ACTIVITY |
In the listing below, pick out lines with "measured".
▼
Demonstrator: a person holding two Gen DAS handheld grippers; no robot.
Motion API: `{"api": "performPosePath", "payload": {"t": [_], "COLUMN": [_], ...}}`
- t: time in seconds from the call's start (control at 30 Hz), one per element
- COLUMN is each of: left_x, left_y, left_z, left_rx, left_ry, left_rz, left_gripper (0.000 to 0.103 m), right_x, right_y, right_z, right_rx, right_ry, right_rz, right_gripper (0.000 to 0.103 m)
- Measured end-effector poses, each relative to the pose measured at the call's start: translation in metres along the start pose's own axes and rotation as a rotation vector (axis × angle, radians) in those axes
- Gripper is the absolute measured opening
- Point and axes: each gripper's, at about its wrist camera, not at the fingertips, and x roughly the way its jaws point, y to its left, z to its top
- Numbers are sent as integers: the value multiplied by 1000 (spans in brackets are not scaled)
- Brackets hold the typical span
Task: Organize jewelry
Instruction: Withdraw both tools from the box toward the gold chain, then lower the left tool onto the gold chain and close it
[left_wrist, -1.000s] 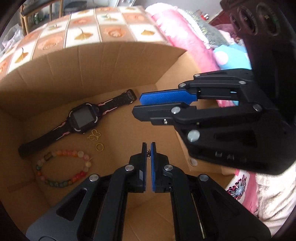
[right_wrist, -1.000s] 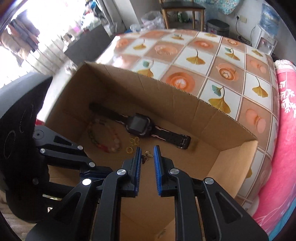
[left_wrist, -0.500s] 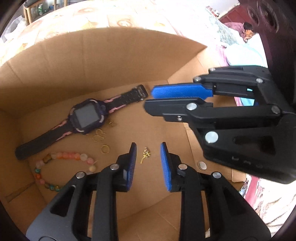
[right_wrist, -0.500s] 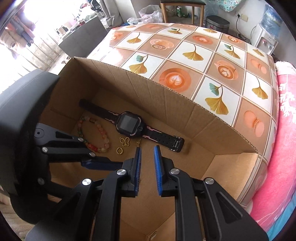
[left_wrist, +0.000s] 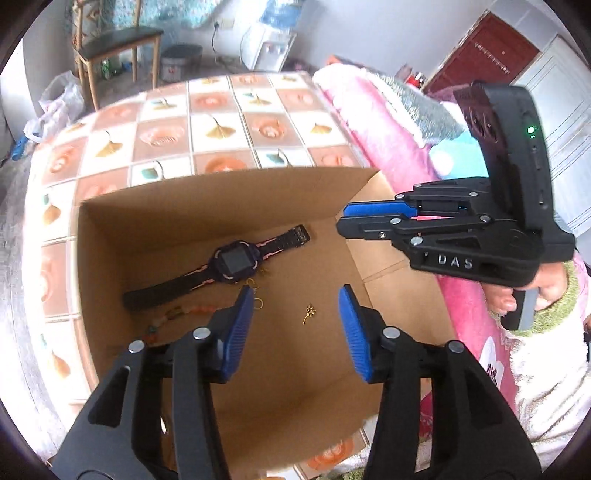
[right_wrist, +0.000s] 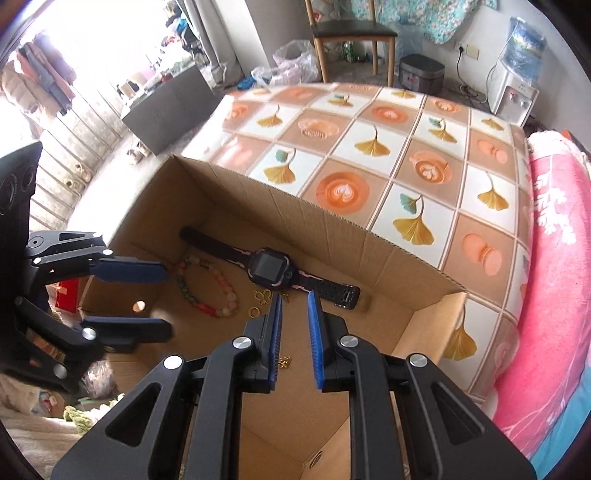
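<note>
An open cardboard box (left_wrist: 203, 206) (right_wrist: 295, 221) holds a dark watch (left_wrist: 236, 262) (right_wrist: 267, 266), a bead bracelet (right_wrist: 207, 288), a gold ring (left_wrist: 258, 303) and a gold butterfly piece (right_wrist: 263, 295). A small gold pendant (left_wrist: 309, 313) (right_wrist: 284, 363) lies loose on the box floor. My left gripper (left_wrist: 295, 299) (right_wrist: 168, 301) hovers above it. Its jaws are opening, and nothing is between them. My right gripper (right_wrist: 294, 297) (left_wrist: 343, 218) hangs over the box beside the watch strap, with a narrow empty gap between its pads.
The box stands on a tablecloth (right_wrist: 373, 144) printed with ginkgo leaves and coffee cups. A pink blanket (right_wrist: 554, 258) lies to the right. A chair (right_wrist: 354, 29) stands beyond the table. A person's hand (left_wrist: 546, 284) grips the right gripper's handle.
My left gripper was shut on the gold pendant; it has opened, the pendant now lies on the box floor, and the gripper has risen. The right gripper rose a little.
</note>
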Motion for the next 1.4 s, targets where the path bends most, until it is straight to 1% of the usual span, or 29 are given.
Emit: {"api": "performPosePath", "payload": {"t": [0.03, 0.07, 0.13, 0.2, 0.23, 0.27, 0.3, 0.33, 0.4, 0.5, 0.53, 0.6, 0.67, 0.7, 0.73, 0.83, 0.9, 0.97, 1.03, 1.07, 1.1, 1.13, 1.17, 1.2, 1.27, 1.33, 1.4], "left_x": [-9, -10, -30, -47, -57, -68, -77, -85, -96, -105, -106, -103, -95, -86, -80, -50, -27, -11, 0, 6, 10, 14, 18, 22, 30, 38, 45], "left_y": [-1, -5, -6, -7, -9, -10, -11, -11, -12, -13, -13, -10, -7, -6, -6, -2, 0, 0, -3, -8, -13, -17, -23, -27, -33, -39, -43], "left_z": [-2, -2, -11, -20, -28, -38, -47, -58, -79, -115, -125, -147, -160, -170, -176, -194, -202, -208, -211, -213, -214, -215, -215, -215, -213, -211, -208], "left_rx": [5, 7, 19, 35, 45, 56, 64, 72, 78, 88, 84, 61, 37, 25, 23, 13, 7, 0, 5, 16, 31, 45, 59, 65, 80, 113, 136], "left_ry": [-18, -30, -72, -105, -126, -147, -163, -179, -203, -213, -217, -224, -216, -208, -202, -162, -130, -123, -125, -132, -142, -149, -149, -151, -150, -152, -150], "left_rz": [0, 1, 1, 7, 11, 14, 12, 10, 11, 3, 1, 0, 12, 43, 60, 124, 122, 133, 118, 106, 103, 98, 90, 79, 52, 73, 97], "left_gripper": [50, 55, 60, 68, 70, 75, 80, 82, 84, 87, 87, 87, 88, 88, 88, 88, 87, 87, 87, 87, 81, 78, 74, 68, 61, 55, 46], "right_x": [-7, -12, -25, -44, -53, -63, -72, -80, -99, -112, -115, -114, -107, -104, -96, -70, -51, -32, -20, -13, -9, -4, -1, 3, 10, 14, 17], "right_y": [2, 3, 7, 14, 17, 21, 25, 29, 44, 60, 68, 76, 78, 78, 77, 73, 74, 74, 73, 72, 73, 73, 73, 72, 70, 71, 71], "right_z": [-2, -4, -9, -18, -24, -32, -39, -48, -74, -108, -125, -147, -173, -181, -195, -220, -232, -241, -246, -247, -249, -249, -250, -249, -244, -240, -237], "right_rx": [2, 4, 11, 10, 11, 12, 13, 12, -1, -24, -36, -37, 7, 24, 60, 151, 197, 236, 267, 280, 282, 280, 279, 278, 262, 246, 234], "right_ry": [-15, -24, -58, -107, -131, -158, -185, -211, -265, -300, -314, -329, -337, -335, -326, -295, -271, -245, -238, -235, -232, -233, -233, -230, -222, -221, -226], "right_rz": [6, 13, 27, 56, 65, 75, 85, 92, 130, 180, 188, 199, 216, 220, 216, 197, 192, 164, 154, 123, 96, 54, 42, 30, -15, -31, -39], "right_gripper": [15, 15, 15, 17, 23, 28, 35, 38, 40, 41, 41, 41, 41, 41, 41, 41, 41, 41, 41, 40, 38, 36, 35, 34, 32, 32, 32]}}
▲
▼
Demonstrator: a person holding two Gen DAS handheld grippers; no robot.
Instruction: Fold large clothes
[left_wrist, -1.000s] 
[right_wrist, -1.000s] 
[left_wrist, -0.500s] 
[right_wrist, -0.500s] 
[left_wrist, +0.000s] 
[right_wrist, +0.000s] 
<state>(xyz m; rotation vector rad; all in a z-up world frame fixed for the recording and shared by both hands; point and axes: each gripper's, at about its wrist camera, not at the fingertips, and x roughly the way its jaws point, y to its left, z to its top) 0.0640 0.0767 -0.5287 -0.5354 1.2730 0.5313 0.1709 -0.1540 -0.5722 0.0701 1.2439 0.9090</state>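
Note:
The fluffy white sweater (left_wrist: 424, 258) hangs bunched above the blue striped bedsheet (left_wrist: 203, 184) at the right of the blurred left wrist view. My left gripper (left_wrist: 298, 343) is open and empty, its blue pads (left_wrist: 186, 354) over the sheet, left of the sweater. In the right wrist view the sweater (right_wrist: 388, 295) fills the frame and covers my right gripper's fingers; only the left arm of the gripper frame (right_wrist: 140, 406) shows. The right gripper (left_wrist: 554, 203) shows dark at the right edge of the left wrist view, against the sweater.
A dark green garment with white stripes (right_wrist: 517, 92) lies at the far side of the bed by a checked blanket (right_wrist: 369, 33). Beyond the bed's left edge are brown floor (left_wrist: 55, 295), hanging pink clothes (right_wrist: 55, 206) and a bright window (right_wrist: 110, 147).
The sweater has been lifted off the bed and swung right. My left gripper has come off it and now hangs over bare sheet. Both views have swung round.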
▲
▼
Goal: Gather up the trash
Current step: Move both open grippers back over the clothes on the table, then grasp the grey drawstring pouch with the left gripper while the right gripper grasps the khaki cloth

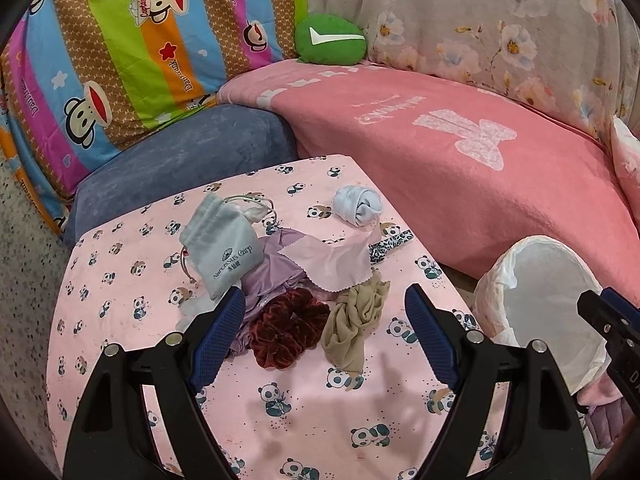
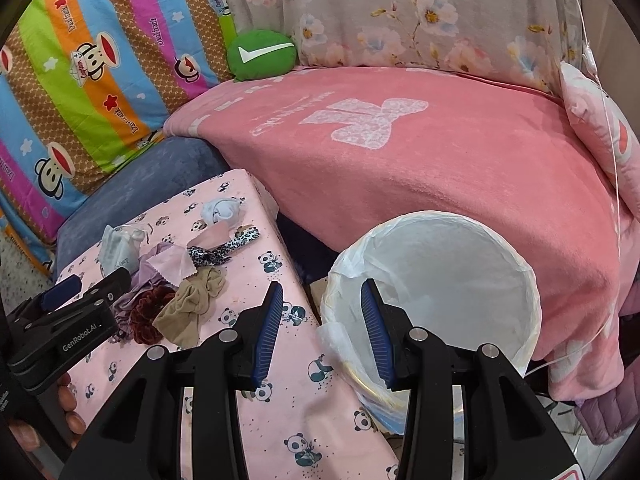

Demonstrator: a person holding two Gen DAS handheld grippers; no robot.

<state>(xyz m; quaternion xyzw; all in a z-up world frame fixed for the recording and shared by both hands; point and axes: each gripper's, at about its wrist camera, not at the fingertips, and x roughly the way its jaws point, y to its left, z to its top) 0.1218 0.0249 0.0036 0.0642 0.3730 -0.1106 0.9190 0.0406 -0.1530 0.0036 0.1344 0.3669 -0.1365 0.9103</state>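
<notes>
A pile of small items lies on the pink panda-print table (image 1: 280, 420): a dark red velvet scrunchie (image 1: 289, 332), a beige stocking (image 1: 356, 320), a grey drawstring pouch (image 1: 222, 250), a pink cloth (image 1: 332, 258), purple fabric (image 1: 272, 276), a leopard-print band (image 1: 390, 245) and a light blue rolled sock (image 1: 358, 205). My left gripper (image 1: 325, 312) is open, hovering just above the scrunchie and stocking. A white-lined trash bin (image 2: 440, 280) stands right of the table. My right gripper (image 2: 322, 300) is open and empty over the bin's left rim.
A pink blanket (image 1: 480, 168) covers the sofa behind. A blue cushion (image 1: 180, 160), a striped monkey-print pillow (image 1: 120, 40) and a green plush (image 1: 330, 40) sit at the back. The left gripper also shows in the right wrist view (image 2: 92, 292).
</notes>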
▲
RESPONSE BELOW |
- Measured end-effector poses, each relative to the pose measured at the call's start: translation in metres along the start pose's own axes and rotation as a rotation vector (axis × angle, radians) in those axes
- Gripper is the absolute measured opening

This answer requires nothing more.